→ **EXERCISE INSTRUCTIONS**: Across the whole listing, state how many lines include "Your". Add nothing to that number.

[[ RECORDS open ]]

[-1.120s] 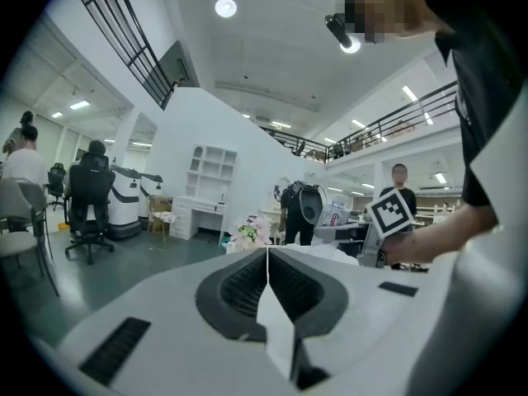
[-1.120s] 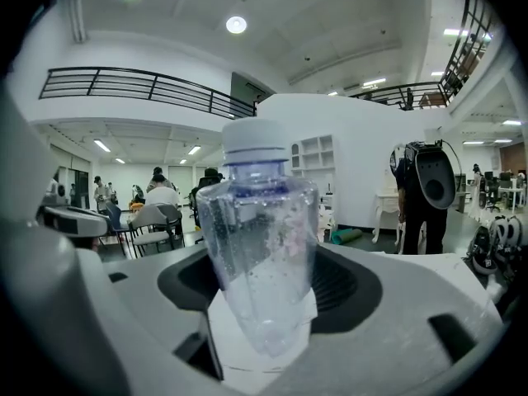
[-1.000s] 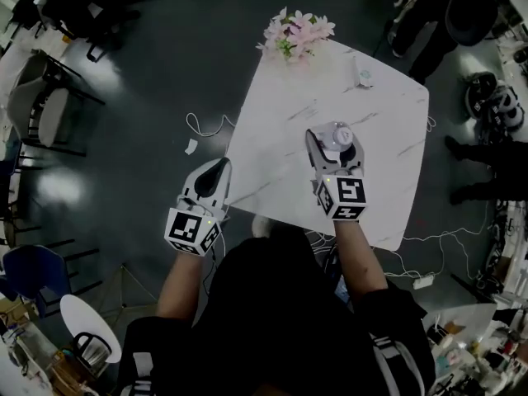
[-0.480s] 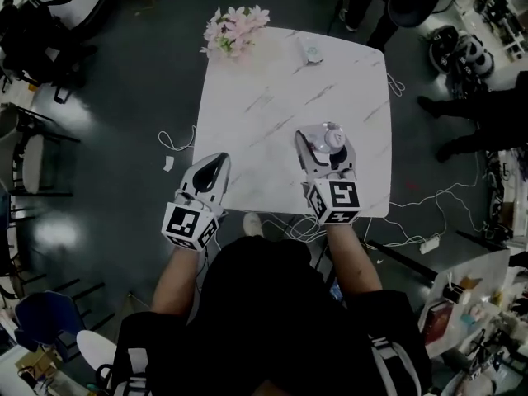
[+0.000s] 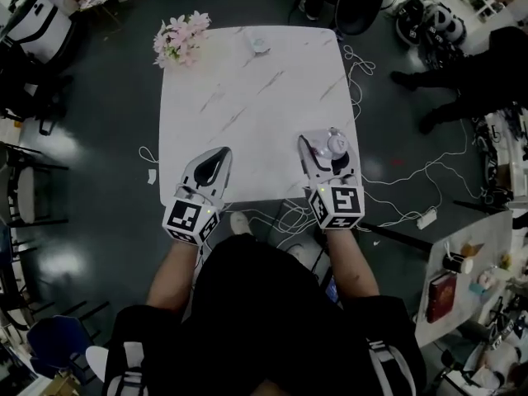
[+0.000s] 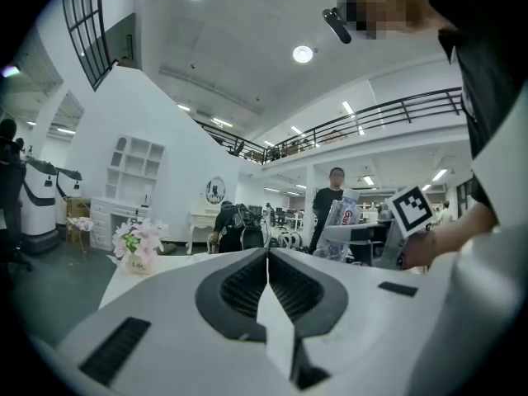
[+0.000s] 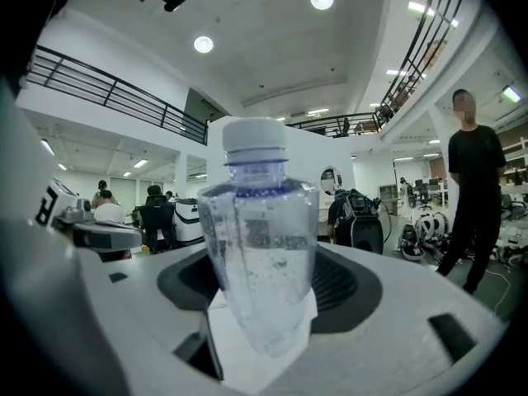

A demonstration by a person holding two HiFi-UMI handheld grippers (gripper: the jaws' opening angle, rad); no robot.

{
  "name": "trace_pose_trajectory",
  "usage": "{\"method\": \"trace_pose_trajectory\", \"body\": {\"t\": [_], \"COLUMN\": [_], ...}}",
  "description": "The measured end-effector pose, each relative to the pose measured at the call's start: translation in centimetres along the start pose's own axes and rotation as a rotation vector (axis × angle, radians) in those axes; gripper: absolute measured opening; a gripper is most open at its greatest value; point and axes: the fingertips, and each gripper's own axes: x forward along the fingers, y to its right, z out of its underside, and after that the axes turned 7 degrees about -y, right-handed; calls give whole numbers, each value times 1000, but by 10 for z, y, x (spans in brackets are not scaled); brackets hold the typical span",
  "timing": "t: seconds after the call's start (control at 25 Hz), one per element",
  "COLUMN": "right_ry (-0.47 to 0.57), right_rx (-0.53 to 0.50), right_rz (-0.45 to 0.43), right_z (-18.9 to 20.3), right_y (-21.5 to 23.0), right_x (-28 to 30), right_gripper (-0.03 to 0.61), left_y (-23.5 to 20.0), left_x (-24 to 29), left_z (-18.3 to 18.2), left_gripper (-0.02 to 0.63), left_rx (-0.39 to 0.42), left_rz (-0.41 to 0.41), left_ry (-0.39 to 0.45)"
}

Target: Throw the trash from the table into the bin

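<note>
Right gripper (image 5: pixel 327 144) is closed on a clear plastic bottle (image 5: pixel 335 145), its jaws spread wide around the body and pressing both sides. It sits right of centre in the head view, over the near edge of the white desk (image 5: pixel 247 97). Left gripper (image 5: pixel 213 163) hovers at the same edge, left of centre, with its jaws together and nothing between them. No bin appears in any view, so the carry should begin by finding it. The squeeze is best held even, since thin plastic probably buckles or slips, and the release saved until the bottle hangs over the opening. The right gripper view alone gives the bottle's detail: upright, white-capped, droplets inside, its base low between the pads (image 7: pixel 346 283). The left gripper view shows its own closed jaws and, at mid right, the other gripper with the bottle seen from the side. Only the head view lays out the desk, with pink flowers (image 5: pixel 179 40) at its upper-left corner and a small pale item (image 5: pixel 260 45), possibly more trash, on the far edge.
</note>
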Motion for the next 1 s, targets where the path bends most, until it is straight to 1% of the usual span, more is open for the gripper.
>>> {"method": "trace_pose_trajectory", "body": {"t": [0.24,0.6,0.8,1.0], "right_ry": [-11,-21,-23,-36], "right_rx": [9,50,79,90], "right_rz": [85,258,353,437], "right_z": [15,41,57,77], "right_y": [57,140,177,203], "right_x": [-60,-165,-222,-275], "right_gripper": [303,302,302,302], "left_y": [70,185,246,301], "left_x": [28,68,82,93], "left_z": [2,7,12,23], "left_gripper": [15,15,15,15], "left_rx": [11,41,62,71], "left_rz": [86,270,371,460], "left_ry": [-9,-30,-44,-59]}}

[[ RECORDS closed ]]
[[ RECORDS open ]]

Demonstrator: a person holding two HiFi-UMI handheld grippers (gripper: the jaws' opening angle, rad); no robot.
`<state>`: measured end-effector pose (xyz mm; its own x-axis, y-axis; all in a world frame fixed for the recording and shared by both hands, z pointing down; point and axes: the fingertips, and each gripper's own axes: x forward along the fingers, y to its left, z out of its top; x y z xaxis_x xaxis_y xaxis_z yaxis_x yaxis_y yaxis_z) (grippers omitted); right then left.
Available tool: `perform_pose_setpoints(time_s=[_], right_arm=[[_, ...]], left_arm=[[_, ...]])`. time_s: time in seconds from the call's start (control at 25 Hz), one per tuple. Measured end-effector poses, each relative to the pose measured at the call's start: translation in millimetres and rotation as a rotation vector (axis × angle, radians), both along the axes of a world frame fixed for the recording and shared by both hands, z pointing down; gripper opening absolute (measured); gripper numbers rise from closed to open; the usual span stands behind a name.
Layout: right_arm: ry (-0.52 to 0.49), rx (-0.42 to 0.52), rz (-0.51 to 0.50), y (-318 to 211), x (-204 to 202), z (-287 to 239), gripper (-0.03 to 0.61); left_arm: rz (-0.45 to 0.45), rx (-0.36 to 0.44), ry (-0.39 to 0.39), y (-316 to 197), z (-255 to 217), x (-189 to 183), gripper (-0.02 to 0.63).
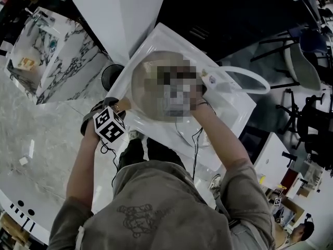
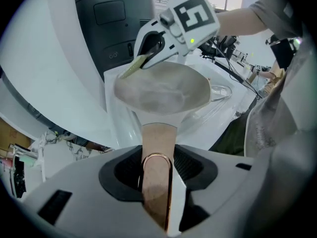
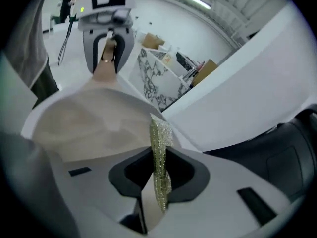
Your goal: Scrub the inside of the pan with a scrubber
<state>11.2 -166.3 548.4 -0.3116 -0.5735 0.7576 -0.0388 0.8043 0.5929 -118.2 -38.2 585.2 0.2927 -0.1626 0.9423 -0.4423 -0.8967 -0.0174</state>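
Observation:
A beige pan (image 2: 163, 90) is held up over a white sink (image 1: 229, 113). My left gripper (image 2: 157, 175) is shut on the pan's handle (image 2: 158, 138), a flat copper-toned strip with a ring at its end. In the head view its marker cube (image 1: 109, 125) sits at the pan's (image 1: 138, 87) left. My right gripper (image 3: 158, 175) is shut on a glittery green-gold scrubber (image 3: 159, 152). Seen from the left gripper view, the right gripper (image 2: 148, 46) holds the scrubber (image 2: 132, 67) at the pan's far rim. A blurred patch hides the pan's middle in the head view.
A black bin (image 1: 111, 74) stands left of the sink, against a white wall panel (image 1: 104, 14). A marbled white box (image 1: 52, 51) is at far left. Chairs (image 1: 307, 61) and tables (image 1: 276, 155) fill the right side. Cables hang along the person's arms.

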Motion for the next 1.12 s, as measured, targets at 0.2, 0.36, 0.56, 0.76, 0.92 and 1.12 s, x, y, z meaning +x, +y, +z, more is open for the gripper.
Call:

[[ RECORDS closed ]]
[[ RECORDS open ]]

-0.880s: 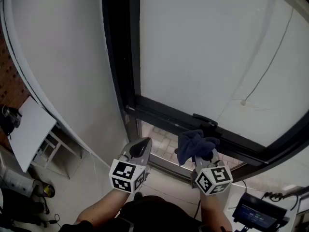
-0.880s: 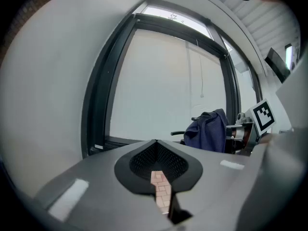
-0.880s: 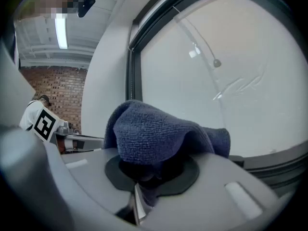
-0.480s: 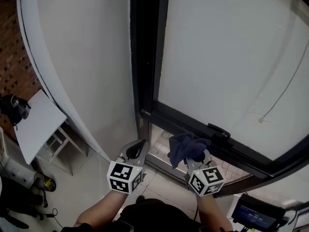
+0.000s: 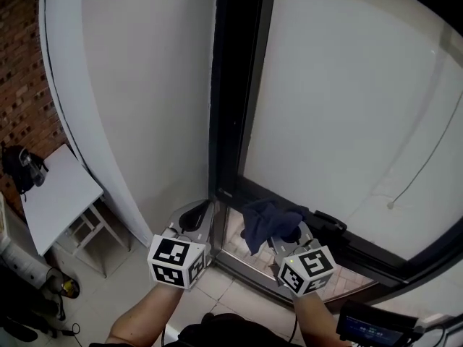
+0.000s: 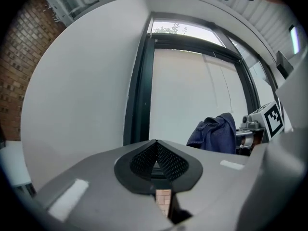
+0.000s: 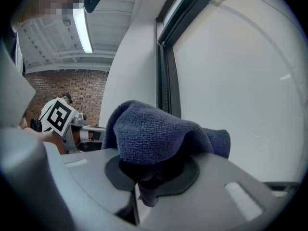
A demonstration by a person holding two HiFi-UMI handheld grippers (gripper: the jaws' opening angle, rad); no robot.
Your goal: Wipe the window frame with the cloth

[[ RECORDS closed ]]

→ **TASK RESPONSE**: 2